Achieving such high win percentages is exceptionally rare, and coupled with a very, very high risk-adjusted return, it is simply unthinkable to see. That is, it simply means that the strategy is very good at playing along with short-term market moves with minimal risk exposure.
Performance on Other Assets
So you’d ask me, “Does that strategy work with anything other than stocks?” The strategy was pretty good with stock-based ETFs, but it’s lagging with commodities or bonds. This method catches price action of equity-based ETFs like Pepsi Cola (PEP) or XLP (Consumer Staples ETF) much better because equity-based ETFs tend to be much more consistent in with trends.
This is only because most stock-based ETFs are extremely price-sensitive, and this could make their volatility quite higher than it would be compared with that of commodities or bonds. In volatile markets, pullbacks are more frequent, and hence, it gives reversal strategies a greater chance to perform much better.

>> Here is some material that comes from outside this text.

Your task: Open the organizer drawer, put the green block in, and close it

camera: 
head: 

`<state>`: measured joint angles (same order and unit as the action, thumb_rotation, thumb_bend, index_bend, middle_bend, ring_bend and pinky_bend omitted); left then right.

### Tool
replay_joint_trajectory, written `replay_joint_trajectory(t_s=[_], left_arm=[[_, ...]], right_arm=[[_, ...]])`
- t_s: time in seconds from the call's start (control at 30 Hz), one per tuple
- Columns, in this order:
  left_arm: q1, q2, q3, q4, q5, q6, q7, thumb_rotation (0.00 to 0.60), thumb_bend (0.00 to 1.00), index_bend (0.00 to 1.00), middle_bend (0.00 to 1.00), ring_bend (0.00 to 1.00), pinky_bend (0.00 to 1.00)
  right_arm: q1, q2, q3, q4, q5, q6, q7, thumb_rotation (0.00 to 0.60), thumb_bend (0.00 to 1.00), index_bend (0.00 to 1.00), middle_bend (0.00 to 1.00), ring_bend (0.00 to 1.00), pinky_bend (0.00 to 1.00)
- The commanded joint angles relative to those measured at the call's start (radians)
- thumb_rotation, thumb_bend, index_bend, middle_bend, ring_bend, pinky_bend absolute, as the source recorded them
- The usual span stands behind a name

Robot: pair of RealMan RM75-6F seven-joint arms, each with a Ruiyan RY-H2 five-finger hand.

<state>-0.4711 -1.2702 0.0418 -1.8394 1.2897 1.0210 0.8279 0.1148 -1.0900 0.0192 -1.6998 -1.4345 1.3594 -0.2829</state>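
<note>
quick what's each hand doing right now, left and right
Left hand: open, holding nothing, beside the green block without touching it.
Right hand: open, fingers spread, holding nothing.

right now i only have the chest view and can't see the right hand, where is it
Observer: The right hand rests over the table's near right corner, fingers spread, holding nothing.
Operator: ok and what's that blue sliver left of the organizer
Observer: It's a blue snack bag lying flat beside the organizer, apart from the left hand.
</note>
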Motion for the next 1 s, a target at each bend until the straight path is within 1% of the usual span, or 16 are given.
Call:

Equity Curve of the Failed Bounce Strategy
Now, let’s see how this strategy really does graphically by looking at the equity curves of different assets going through this strategy:
Pepsi Cola (PEP) since 1976: The equity curve shows a smooth upward slope with minimal drawdowns. Graphically describes the strength of the strategy in emphasizing profit even within a downtrend and trend changes.
XLP (Consumer Staples ETF): It has performed similar to PEP. Consistency of profit in the long term leads the strategy profitable.
Among such assets, one of the best reliable strategies through which one can earn steady returns over time by minimizing his or her exposure to risk is the Failed Bounce Trading Strategy.
The Failed Bounce Trading Strategy worked well as a mechanism for extracting profitability in short-term reversals found in the marketplace. It is founded on a simple set of rules about the IBS indicator and price action, yet it has proven effective in backtesting and in real-world execution.
- High Win Rate: The win rate is at 77%. That is an enormously higher number to win than to lose.
- Low Market Exposure: This investment comes in only 8.5% of the time. Thus, it manages to keep the risk due to excessive market exposure at bay.
- Good Strong Profits: Even though the average outcome per trade happens to be as low as 0.60%, the consistent application of the rule delivers strong good profits.
Whether you trade individual stocks, equity-based ETF’s, or like to attack the Failed Bounce Strategy as part of a bigger portfolio, this strategy will give you a consistent route by which small pullbacks all become profitable.